Description of the task ->
Reproduce each line of the material precisely.

Given material ->
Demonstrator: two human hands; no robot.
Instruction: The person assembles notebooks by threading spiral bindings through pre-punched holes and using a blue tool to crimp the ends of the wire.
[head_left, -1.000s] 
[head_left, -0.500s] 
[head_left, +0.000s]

Answer for this exercise ->
Demonstrator: two human hands; no robot.
Instruction: The person assembles notebooks by threading spiral bindings through pre-punched holes and using a blue tool to crimp the ends of the wire.
[head_left, -1.000s] 
[head_left, -0.500s] 
[head_left, +0.000s]

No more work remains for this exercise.